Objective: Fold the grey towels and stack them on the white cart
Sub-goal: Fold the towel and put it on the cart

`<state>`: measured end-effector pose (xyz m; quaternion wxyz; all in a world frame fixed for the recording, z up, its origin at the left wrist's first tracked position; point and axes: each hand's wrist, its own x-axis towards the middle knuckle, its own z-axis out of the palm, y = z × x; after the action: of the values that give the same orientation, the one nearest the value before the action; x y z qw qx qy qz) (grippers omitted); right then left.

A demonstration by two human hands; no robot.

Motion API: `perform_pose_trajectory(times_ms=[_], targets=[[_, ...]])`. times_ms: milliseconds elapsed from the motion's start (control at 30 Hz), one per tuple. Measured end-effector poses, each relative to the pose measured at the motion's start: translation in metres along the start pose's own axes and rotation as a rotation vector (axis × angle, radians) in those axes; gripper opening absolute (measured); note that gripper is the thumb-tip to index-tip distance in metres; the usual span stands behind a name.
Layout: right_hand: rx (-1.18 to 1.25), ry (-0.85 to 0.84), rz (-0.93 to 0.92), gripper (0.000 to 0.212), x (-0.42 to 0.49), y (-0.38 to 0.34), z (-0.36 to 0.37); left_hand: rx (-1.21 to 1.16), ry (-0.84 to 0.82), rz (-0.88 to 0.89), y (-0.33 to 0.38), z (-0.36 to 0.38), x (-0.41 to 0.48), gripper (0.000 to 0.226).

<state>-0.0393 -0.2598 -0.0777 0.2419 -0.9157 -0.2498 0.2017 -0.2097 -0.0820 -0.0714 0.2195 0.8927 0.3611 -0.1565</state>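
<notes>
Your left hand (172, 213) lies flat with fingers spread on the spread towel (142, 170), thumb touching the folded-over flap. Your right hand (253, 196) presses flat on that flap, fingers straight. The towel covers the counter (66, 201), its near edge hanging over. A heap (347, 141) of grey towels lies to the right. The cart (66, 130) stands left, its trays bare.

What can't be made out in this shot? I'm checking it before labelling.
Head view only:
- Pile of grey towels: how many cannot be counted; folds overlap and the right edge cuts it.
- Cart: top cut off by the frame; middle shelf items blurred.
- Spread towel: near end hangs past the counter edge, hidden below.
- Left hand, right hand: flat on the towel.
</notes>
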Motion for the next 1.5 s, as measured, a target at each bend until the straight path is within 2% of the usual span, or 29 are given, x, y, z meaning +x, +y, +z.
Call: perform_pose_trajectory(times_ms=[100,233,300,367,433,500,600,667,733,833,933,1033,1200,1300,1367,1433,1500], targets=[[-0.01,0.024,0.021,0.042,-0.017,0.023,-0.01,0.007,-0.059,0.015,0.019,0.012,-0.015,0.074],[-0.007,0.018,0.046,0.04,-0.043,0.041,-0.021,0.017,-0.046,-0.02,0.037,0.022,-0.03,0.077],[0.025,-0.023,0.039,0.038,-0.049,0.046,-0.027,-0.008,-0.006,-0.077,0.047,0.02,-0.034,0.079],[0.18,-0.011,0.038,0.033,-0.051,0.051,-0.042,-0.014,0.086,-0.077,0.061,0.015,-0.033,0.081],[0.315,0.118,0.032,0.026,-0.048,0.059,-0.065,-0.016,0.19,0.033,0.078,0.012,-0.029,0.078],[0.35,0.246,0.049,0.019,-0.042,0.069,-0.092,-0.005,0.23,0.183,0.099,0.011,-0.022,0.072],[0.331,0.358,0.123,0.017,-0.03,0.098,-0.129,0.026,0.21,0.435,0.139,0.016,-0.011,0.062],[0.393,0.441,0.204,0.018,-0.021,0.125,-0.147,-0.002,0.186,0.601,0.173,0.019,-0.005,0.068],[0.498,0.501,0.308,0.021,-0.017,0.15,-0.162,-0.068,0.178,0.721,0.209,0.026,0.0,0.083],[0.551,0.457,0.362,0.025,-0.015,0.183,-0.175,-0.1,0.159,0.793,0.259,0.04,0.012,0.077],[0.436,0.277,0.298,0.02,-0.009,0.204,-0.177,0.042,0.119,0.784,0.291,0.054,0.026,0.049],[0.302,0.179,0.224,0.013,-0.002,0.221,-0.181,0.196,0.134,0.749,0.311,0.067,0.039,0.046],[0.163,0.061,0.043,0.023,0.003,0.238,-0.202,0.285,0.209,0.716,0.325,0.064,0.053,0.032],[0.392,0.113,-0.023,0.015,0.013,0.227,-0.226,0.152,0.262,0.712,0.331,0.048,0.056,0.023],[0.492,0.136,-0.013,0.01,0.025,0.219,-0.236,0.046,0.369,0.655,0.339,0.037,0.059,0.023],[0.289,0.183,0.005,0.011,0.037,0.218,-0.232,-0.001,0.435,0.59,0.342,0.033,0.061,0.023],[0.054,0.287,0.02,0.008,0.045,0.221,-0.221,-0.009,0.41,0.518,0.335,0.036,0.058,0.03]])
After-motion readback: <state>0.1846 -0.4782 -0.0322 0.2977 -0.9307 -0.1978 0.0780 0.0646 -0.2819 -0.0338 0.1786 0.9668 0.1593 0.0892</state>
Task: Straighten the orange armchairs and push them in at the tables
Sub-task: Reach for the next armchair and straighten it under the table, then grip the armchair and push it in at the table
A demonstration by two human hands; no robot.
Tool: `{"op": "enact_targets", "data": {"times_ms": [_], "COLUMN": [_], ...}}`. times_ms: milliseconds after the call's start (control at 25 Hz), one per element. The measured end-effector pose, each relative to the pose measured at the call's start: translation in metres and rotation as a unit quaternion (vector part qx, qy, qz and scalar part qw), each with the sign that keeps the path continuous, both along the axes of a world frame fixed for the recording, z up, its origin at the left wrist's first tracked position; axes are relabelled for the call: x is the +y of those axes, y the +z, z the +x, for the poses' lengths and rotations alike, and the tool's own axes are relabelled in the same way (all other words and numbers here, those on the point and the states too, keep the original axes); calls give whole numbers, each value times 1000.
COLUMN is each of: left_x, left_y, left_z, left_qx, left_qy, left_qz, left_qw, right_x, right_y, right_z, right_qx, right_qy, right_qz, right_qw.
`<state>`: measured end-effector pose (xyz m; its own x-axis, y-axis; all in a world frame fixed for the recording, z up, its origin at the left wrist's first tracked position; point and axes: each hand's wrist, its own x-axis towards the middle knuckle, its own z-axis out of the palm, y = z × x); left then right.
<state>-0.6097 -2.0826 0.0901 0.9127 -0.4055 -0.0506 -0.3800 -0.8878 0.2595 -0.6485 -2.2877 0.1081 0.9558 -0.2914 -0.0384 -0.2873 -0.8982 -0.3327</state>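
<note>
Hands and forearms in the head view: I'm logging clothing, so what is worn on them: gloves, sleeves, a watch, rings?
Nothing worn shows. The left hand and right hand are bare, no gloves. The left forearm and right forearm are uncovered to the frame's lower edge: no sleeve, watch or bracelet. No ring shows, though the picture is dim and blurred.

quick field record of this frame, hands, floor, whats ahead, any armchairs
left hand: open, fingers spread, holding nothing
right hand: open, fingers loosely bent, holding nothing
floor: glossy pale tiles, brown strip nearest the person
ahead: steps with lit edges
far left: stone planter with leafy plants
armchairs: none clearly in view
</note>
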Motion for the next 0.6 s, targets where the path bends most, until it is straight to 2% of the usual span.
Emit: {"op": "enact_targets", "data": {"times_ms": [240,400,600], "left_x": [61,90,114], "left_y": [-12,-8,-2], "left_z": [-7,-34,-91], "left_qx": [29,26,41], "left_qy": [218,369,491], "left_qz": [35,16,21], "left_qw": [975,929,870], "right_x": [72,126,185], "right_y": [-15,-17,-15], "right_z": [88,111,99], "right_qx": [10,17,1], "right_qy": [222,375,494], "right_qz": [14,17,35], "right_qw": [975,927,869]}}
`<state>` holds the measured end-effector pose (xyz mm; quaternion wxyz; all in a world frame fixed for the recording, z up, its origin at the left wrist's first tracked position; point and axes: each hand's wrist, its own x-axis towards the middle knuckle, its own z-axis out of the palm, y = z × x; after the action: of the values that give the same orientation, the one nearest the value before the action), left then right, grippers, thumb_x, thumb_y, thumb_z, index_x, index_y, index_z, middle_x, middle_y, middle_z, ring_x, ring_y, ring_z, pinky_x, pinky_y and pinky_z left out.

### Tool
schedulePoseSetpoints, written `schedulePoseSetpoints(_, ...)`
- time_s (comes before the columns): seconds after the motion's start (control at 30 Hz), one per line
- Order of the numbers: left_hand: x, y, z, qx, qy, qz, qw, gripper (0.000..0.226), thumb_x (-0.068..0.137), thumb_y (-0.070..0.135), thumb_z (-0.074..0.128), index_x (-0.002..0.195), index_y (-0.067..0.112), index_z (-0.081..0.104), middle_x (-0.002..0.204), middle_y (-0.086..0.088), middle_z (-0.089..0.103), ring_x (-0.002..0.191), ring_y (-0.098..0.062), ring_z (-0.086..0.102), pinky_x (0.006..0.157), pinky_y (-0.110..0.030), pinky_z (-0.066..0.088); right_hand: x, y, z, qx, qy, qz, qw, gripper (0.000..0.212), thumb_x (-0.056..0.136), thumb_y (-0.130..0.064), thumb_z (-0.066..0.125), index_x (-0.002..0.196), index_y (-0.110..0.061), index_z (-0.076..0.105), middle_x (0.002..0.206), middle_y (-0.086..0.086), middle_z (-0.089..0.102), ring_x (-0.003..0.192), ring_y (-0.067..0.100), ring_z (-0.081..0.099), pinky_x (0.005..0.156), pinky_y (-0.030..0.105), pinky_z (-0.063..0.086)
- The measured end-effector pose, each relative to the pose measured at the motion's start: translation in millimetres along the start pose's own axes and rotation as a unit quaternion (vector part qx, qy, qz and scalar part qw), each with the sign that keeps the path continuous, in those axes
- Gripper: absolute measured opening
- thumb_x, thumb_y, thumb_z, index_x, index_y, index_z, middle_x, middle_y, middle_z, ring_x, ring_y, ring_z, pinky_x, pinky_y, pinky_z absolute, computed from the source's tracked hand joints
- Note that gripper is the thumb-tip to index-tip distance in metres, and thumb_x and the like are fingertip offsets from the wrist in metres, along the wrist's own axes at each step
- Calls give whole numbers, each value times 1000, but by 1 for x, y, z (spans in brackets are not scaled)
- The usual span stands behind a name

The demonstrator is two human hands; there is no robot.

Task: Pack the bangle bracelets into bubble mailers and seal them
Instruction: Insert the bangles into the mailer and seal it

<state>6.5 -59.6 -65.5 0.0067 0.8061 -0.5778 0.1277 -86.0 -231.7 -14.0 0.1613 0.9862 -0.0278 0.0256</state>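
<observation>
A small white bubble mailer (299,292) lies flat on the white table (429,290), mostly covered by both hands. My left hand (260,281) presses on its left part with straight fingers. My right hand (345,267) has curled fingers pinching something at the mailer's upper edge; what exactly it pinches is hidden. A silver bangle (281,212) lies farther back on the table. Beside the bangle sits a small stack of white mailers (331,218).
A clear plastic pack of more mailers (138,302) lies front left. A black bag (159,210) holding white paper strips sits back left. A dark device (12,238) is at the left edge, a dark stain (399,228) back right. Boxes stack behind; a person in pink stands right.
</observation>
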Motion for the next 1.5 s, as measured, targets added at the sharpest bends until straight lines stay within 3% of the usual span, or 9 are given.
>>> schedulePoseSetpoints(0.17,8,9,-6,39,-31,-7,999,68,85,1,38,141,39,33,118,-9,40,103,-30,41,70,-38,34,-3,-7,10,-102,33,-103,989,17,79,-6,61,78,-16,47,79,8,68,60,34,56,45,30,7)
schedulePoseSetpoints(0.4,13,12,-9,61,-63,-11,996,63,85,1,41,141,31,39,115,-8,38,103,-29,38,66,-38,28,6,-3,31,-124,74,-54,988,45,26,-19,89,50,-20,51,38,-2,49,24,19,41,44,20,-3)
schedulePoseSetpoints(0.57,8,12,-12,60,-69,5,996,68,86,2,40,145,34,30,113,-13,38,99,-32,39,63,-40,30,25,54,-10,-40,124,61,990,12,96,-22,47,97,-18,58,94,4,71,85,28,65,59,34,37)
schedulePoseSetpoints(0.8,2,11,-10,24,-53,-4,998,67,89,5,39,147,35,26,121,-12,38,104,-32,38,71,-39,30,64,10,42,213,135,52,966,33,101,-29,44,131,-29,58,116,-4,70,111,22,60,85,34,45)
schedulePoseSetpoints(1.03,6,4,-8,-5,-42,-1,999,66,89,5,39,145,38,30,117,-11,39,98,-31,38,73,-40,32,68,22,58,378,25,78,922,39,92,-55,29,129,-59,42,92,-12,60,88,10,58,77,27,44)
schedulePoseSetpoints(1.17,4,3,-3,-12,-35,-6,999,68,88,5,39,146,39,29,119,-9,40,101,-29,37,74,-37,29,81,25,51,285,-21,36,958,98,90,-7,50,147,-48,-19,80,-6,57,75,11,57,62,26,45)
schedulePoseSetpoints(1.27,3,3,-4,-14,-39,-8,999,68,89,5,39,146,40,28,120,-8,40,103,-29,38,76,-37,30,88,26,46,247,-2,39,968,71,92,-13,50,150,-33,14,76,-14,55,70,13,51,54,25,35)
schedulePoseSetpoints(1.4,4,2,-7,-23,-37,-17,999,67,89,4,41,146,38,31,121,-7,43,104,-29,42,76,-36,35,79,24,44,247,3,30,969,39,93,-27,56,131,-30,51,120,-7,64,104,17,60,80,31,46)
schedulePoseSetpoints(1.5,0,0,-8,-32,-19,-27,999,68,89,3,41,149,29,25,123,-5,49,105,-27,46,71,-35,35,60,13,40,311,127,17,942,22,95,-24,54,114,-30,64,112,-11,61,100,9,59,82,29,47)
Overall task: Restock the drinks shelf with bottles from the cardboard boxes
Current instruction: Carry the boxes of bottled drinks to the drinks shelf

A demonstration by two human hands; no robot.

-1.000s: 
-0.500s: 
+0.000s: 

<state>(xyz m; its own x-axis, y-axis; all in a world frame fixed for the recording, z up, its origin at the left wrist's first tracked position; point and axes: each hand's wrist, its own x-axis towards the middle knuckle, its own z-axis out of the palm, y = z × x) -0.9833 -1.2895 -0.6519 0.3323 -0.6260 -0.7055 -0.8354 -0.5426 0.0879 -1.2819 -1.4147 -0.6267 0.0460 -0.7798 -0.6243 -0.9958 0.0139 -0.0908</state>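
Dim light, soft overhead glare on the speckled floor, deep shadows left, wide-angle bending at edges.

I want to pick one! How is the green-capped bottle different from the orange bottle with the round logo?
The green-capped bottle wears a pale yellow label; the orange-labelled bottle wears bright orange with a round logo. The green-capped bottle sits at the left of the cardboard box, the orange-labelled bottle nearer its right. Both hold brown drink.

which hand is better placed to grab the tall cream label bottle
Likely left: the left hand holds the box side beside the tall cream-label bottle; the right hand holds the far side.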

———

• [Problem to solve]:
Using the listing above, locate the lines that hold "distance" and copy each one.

• [Final answer]:
Motion API: `perform_pose_trajectory(times_ms=[_], targets=[[_, ...]])`. times_ms: milliseconds elapsed from the motion's start (control at 30 Hz), one per tuple. Measured end-effector poses, each relative to the pose measured at the motion's start: translation in metres along the start pose's own axes and rotation as a rotation vector (axis × angle, radians) in those axes; gripper opening absolute (measured); note that gripper is the thumb-tip to index-tip distance in metres; the usual span stands behind a name.
- Note that gripper is the thumb-tip to index-tip distance in metres, and thumb_x and the like are fingertip offsets from the wrist in metres, along the wrist's own axes at each step

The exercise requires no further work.